- **EXERCISE AIM**:
Copy nothing from the entries below except the lines from the one containing "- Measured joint" through the one containing "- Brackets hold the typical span", and copy those exactly.

- **MATERIAL FOR THIS EXERCISE**:
--- START ---
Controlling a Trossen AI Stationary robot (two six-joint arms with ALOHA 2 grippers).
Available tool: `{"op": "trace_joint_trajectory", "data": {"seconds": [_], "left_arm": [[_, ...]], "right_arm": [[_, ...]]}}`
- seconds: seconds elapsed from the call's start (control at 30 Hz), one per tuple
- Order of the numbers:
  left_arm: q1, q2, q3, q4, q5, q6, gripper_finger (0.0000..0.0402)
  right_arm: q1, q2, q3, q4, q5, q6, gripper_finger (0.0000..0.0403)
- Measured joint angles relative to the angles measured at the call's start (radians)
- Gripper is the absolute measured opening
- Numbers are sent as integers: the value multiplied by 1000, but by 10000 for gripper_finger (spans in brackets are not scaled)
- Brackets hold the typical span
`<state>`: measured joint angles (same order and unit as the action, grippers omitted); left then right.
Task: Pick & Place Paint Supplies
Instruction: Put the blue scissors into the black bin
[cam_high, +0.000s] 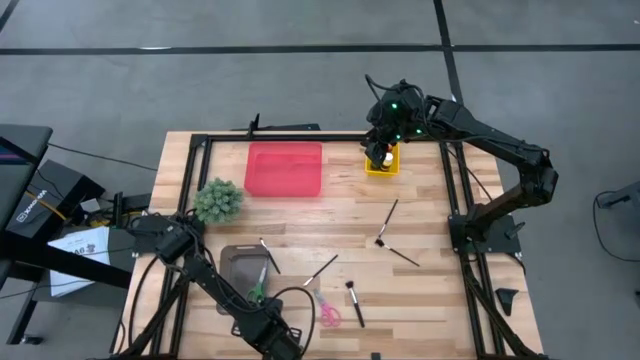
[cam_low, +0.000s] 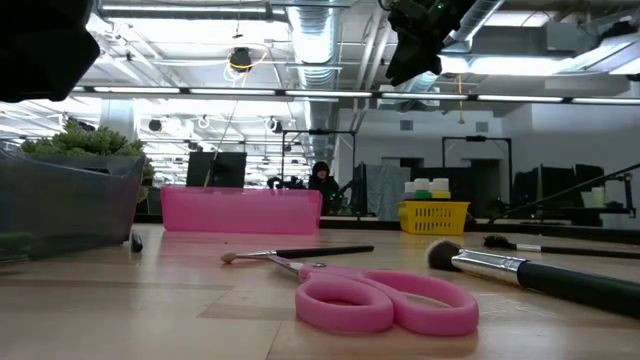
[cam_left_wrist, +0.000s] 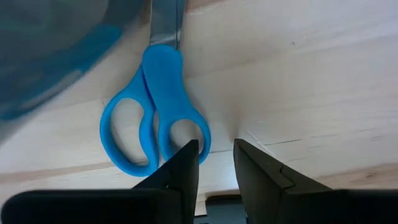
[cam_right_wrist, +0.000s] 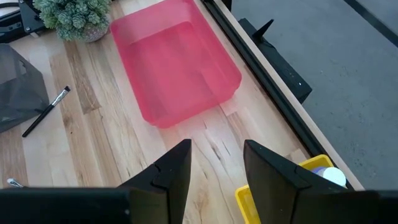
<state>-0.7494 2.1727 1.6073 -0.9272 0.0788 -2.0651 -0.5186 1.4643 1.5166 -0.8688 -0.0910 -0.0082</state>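
Note:
Several thin dark-handled paintbrushes lie flat on the wooden table, among them (cam_high: 387, 222), (cam_high: 404, 256), (cam_high: 320, 270) and a thick one (cam_high: 354, 303) (cam_low: 540, 275). Paint bottles (cam_low: 430, 187) stand in a yellow basket (cam_high: 382, 162) at the far right. My left gripper (cam_left_wrist: 216, 149) (cam_high: 262, 303) points down near the front edge, open by a narrow gap over bare wood, beside the handle of blue-green scissors (cam_left_wrist: 155, 112). My right gripper (cam_right_wrist: 217, 162) hangs open high above the table, between the pink tray (cam_right_wrist: 174, 68) and the basket (cam_right_wrist: 314, 163). My left gripper comes from above, and one fingertip (cam_left_wrist: 188, 152) stands at the outer rim of one handle loop (cam_left_wrist: 200, 134) of the scissors, which lie flat on the table. Whether it touches the loop, I cannot tell. Nothing is between the fingers.
A grey see-through container (cam_high: 243, 268) sits next to the blue-green scissors. Pink scissors (cam_high: 328, 310) (cam_low: 385, 300) lie near the front edge. A fuzzy green plant tuft (cam_high: 218, 200) stands at the left. The pink tray (cam_high: 285, 168) lies at the far middle. A black frame borders the table.

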Motion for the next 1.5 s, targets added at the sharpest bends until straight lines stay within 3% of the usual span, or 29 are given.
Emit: {"op": "trace_joint_trajectory", "data": {"seconds": [0.17, 0.53, 0.8, 1.23, 1.5], "left_arm": [[1, -2, -18, 7, 14, 8, 78], [-1, -2, -44, 64, 5, 20, 6], [-2, -8, -45, 116, -2, 18, 1], [-2, -46, -49, 52, -78, 25, 0], [-2, -101, -47, 56, -211, 126, 0]], "right_arm": [[0, 0, 0, 0, 0, 0, 143], [0, 0, 0, -24, 0, -2, 143], [0, 0, 0, -22, 0, -2, 143], [1, 0, 0, -21, -13, -3, 143], [1, 0, 0, -27, -15, -3, 143]]}}
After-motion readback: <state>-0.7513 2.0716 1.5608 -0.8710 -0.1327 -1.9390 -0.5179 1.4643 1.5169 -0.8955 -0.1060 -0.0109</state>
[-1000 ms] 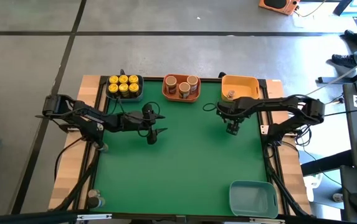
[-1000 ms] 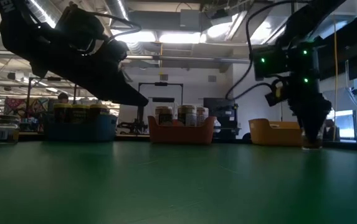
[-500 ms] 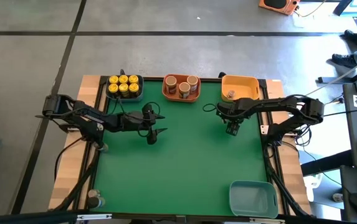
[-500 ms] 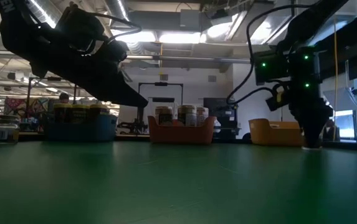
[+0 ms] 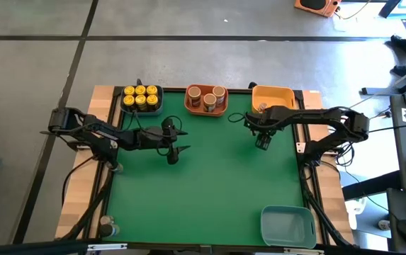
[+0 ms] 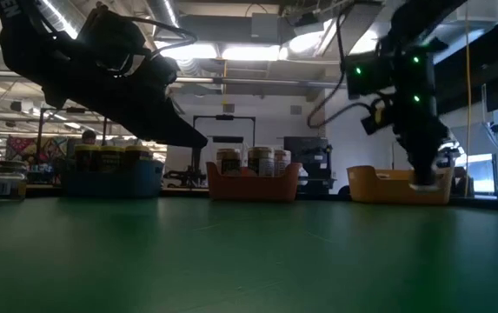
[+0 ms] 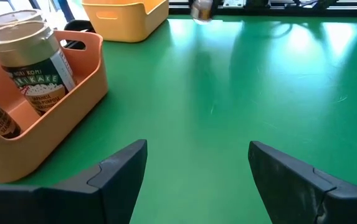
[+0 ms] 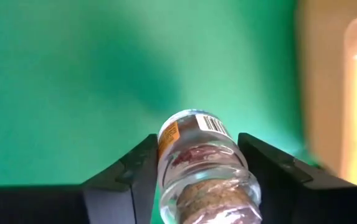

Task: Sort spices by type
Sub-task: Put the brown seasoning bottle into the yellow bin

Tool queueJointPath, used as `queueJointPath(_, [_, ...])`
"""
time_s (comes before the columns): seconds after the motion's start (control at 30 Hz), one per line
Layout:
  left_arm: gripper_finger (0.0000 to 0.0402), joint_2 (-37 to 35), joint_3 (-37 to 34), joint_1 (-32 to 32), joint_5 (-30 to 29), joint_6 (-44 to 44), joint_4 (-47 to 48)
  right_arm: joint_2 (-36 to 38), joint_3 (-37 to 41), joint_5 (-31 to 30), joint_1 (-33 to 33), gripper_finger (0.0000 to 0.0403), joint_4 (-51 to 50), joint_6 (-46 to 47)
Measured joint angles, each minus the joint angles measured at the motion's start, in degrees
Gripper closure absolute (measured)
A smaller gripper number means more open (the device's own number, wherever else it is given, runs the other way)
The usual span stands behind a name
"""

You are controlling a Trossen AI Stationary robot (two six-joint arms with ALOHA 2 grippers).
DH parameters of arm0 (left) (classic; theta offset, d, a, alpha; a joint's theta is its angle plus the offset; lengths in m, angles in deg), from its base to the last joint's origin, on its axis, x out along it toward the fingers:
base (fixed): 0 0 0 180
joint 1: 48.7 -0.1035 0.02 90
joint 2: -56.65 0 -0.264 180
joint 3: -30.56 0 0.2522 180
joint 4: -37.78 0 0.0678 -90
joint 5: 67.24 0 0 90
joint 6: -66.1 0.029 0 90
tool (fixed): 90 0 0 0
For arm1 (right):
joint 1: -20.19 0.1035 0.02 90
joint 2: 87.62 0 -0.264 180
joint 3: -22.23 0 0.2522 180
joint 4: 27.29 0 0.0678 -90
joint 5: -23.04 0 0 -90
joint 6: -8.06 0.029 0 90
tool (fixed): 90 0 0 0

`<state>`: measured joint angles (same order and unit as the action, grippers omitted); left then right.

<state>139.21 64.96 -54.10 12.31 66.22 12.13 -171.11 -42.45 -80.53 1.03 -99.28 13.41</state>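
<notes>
We see the right end effector (image 8: 194,168) clamped around a small cork-topped spice jar (image 8: 200,163), left end effector (image 7: 197,165) parted, empty

Small glass jar (image 8: 200,168) with a cork-brown top and a paper label, clamped between two dark fingers (image 8: 128,177) and lifted clear of the green table, just in front of the yellow bin. Six yellow-lidded jars (image 5: 140,95) stand upright in two rows of three in the blue bin at the table's far edge. Three wider tan-lidded jars (image 5: 207,96) with printed labels stand upright in the orange bin beside them. One more tiny jar (image 5: 263,107) sits inside the yellow bin.
</notes>
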Motion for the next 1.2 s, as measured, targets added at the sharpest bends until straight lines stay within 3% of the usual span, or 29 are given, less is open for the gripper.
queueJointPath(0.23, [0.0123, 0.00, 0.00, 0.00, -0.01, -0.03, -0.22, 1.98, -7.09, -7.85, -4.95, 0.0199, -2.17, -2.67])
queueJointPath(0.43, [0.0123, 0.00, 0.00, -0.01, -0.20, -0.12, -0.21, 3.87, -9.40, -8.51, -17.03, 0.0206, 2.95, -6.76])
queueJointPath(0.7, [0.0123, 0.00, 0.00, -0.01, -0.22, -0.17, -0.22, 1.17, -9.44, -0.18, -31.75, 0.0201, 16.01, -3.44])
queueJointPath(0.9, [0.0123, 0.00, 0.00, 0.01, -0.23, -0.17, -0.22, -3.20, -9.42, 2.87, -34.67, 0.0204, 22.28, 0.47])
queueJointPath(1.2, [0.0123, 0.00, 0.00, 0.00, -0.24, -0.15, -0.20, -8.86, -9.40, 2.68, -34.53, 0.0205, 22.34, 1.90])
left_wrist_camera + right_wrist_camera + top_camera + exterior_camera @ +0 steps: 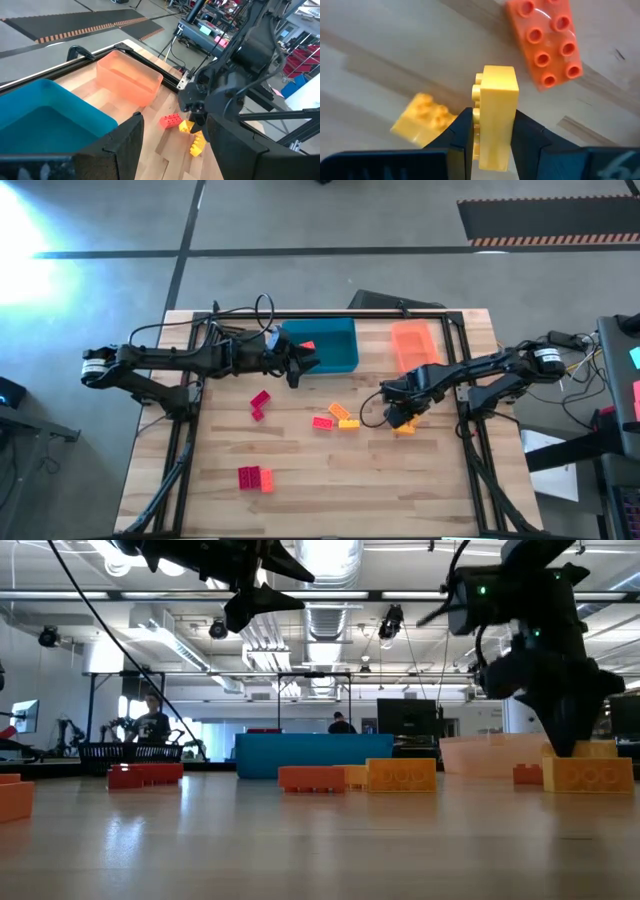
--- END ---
- **REPLY**:
- Measured joint angles relative to the angles measured at the call's start (radians)
- Gripper is the absolute measured opening
- Numbers are sent as integers: the value multiplied by 1000, but by 10000 for gripper_finger (spans in brackets are not scaled)
- Brackets hold the typical span

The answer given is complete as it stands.